The setup for the play, which had its official opening on Monday at the Belasco Theatre under the direction of Lisa Peterson, has the simplicity of a vintage sitcom. A laugh track wouldn’t at all be amiss.

The writing, especially in the early going, seems to be taking its cues from such TV classics as “The Dick Van Dyke Show” and “Father Knows Best.” And the TV studio set by Rachel Hauck, the costumes by Emilo Sosa and the hair and wig design by J. Jared Janas vacuum-seal us in the television version of 1958, when the play takes place.

Two seated men in suits lean in to talk to each other in a scene from "Good Night, Oscar."

Ben Rappaport and Sean Hayes in “Good Night, Oscar” at the Belasco Theatre.

(Joan Marcus)

The network has asked Jack Paar (Ben Rappaport) to move his late-night talk show to the West Coast for sweeps week. Paar has agreed under the stipulation that he can have Levant on his debut L.A. broadcast.

Ratings may be all any of the suits at NBC care about, but Paar is not about to water down his content. As he explains to NBC President Bob Sarnoff (Peter Grosz), he needs guests who “treat chit-chat with all the daring, all that danger of a high-wire act.”

But unbeknownst to Paar, Levant has been recently committed by his wife, June (Emily Bergl), to a psychiatric facility. Levant’s guest appearance comes courtesy of a medical furlough that June arranged under false pretenses.

When Levant finally shows up at the studio, he’s in the company of a hospital orderly named Alvin Finney (Marchánt Davis), who’s guarding a valise of prescription drugs and wondering how he got bamboozled into this crazy scheme.

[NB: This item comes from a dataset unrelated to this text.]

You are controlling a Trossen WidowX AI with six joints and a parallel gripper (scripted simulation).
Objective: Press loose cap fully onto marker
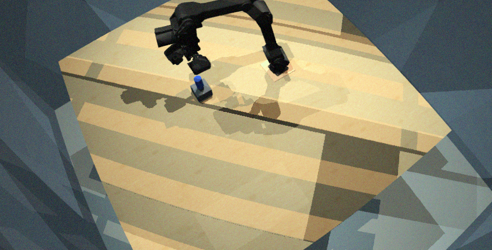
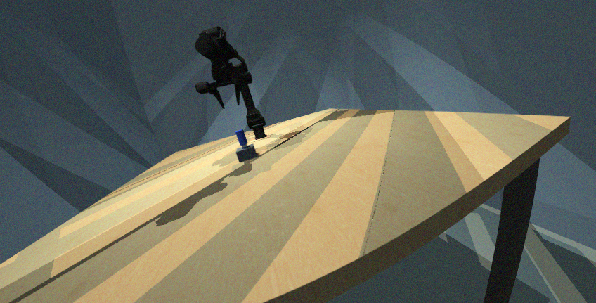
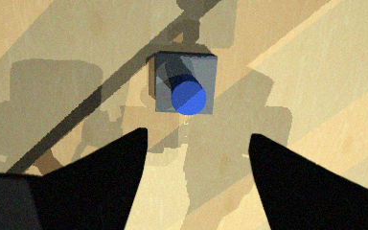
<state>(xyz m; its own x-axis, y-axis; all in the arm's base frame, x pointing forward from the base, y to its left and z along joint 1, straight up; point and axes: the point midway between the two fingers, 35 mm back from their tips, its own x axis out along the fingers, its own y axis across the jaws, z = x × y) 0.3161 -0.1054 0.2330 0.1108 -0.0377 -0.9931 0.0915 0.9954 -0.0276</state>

As Max Weinbaum (Alex Wyse), a callow production assistant, tries to get the evening’s temperamental guest ready for airtime, all Levant can think of is how he can break into the candy store of meds.

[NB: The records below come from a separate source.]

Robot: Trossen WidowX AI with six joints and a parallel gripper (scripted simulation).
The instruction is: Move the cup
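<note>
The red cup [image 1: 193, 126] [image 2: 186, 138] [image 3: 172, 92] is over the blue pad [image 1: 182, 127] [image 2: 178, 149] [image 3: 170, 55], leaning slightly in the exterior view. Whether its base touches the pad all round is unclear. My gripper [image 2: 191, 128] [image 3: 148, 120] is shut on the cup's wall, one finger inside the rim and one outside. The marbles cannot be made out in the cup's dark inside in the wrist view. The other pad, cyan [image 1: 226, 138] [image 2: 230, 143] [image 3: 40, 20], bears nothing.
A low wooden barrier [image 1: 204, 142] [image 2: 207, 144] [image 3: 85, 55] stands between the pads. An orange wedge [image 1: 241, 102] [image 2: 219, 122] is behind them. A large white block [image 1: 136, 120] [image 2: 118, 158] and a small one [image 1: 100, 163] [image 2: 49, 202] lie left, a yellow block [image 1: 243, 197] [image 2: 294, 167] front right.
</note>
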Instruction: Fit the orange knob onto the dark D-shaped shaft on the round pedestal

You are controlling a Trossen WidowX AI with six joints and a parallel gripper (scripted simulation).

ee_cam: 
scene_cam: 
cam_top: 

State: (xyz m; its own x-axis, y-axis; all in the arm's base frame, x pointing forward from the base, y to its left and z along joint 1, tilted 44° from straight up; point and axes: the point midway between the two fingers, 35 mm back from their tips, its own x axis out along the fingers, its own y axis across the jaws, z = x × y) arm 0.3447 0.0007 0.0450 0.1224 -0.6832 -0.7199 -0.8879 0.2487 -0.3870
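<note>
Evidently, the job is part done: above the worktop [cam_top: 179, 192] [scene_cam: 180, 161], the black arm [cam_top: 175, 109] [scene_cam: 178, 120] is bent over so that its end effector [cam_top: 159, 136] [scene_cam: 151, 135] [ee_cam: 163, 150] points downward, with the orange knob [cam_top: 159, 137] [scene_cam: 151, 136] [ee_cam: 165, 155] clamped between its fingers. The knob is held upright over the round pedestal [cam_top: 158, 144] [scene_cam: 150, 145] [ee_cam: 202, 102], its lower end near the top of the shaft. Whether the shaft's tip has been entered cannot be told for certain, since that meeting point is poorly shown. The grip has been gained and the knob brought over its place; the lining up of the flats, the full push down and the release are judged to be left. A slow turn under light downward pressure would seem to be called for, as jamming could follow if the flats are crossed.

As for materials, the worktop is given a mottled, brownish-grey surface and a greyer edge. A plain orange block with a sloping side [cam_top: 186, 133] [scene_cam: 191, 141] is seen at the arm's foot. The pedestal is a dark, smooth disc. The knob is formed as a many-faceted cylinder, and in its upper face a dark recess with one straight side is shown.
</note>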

Wright, who wrote the book for the musical “Grey Gardens,” is operating on a reduced scale. The play traffics in TV tropes and formulas. The stakes are artificially inflated so that we’re meant to believe that the future of independent television, and not just Levant’s well-being, are on the line with this perilous broadcast.

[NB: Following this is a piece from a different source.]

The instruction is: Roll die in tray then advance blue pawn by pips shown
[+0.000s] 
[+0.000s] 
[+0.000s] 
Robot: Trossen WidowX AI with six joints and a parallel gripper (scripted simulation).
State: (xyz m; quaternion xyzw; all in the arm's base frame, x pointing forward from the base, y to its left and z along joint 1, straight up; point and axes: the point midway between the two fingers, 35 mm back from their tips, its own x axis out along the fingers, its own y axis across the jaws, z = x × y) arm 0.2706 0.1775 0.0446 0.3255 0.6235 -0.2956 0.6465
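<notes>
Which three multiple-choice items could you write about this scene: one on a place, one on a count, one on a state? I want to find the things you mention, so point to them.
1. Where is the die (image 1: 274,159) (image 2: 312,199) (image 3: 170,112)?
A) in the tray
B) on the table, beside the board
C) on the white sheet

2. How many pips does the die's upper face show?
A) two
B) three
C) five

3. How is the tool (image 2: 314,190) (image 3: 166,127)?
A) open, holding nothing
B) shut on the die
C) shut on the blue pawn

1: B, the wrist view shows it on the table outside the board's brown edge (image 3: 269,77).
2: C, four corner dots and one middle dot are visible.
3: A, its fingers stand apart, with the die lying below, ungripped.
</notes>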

“Good Night, Oscar” provides a vehicle for Hayes to be snappy and tragic. Ironically, his performance is the least sitcom-y thing in the production. The weight of Levant’s mental illness comes through with powerful monotony. This condition isn’t a costume that can be discarded at will.

I didn’t buy the business with Gershwin (John Zdrojeski), who makes ghostly visitations that exacerbate Levant’s envy and self-doubt. The psychiatric distress of Hayes’ Levant isn’t susceptible to simple explanations. The character may be living his professional life in the shadow of a superior artist, but the roots of his disorder must be more multifaceted.

YouTube video of Levant on Paar’s show (which changed names and eventually became “The Tonight Show” that Johnny Carson turned into a dynasty) verify the unusual dynamic between an uncompromising talk-show host and his unstable genius guest. The play doesn’t dig deeply into Paar’s character. Rappaport reveals the conversational smoothness and the feisty recalcitrance, but there’s more complexity to be discovered.

Bergl’s June, sane and strong-willed, is just wacky enough in her devotion to make her seem like the creation of an all-male room of TV comedy writers. Not until the end does the marital bond between Oscar and June become acutely poignant.

Hayes, an accomplished piano player, delivers a mini concert of Gershwin that pays homage to Levant’s impassioned artistry. Paar isn’t the only one who is blown away by his guest’s performance. The audience at the Belasco is equally dazzled by Hayes’ prowess and flair.